The answer must be an exact transcription of all the records below.

======== Source information

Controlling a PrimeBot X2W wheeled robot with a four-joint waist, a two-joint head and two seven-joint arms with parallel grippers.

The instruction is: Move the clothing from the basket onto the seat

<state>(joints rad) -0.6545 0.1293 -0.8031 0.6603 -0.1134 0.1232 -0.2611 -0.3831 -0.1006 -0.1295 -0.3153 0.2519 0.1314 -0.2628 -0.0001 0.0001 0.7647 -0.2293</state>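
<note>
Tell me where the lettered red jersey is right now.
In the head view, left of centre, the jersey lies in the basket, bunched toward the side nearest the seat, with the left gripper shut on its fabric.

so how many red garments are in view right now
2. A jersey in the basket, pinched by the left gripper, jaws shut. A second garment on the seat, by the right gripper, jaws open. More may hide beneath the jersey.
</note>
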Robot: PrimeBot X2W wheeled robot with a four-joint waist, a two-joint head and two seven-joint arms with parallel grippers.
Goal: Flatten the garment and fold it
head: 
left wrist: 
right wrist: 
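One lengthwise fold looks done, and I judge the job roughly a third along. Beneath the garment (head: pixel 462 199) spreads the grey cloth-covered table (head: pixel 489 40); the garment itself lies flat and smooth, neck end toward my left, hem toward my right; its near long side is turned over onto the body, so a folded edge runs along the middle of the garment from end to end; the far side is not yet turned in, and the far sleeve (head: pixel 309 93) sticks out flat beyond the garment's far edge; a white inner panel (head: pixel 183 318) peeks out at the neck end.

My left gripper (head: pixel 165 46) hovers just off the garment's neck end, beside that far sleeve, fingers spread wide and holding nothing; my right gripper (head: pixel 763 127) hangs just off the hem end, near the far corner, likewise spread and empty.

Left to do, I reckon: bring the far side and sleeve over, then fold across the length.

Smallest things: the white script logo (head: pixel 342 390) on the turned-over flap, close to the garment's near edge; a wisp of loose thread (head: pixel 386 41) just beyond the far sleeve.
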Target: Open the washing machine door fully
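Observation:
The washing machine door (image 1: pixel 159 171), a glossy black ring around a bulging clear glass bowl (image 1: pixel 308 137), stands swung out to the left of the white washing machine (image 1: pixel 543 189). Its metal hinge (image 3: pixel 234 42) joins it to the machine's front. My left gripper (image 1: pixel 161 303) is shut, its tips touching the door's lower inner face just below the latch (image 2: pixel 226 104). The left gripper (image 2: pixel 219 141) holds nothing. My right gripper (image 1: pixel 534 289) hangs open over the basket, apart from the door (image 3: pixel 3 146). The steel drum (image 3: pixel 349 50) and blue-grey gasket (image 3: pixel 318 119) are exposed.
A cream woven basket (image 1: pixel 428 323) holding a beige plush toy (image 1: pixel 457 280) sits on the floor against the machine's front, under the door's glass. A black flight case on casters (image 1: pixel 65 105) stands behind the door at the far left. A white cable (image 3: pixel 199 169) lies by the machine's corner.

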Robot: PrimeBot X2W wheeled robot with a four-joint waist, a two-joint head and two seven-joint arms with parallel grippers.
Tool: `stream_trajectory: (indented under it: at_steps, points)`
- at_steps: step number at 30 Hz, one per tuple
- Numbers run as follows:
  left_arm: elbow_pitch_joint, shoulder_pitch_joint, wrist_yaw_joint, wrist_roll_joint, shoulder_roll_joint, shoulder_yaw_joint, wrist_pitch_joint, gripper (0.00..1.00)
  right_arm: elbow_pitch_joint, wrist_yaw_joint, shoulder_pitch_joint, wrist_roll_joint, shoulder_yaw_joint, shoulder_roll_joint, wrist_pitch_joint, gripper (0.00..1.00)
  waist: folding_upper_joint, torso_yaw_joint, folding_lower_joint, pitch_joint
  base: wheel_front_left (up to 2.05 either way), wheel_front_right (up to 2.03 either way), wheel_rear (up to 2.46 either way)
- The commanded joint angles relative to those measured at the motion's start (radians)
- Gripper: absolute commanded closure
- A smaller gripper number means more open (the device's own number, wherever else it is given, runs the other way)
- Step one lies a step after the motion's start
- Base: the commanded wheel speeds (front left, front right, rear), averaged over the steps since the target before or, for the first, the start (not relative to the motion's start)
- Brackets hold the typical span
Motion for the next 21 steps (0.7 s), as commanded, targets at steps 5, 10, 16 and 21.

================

Expected output:
Controlling a PrimeBot X2W wheeled robot with a four-joint waist, a two-joint head and two seven-joint arms with parallel grippers.

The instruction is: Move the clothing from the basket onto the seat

<state>(joints rad) -0.6545 0.1293 -0.8031 0.6603 -0.1134 0.1232 -0.2611 -0.3831 -0.1006 -0.1295 -0.3153 0.2519 0.1314 -0.2628 -0.0001 0.0001 0.7647 -0.2293</state>
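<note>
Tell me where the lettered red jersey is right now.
In the head view, left of centre, the jersey lies in the basket, bunched toward the side nearest the seat, with the left gripper shut on its fabric.

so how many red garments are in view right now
2. A jersey in the basket, pinched by the left gripper, jaws shut. A second garment on the seat, by the right gripper, jaws open. More may hide beneath the jersey.
</note>
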Robot: PrimeBot X2W wheeled robot with a four-joint waist, a two-joint head and two seven-joint arms with parallel grippers.
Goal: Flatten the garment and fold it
head: 
left wrist: 
right wrist: 
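One lengthwise fold looks done, and I judge the job roughly a third along. Beneath the garment (head: pixel 462 199) spreads the grey cloth-covered table (head: pixel 489 40); the garment itself lies flat and smooth, neck end toward my left, hem toward my right; its near long side is turned over onto the body, so a folded edge runs along the middle of the garment from end to end; the far side is not yet turned in, and the far sleeve (head: pixel 309 93) sticks out flat beyond the garment's far edge; a white inner panel (head: pixel 183 318) peeks out at the neck end.

My left gripper (head: pixel 165 46) hovers just off the garment's neck end, beside that far sleeve, fingers spread wide and holding nothing; my right gripper (head: pixel 763 127) hangs just off the hem end, near the far corner, likewise spread and empty.

Left to do, I reckon: bring the far side and sleeve over, then fold across the length.

Smallest things: the white script logo (head: pixel 342 390) on the turned-over flap, close to the garment's near edge; a wisp of loose thread (head: pixel 386 41) just beyond the far sleeve.
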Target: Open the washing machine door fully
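Observation:
The washing machine door (image 1: pixel 159 171), a glossy black ring around a bulging clear glass bowl (image 1: pixel 308 137), stands swung out to the left of the white washing machine (image 1: pixel 543 189). Its metal hinge (image 3: pixel 234 42) joins it to the machine's front. My left gripper (image 1: pixel 161 303) is shut, its tips touching the door's lower inner face just below the latch (image 2: pixel 226 104). The left gripper (image 2: pixel 219 141) holds nothing. My right gripper (image 1: pixel 534 289) hangs open over the basket, apart from the door (image 3: pixel 3 146). The steel drum (image 3: pixel 349 50) and blue-grey gasket (image 3: pixel 318 119) are exposed.
A cream woven basket (image 1: pixel 428 323) holding a beige plush toy (image 1: pixel 457 280) sits on the floor against the machine's front, under the door's glass. A black flight case on casters (image 1: pixel 65 105) stands behind the door at the far left. A white cable (image 3: pixel 199 169) lies by the machine's corner.
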
Robot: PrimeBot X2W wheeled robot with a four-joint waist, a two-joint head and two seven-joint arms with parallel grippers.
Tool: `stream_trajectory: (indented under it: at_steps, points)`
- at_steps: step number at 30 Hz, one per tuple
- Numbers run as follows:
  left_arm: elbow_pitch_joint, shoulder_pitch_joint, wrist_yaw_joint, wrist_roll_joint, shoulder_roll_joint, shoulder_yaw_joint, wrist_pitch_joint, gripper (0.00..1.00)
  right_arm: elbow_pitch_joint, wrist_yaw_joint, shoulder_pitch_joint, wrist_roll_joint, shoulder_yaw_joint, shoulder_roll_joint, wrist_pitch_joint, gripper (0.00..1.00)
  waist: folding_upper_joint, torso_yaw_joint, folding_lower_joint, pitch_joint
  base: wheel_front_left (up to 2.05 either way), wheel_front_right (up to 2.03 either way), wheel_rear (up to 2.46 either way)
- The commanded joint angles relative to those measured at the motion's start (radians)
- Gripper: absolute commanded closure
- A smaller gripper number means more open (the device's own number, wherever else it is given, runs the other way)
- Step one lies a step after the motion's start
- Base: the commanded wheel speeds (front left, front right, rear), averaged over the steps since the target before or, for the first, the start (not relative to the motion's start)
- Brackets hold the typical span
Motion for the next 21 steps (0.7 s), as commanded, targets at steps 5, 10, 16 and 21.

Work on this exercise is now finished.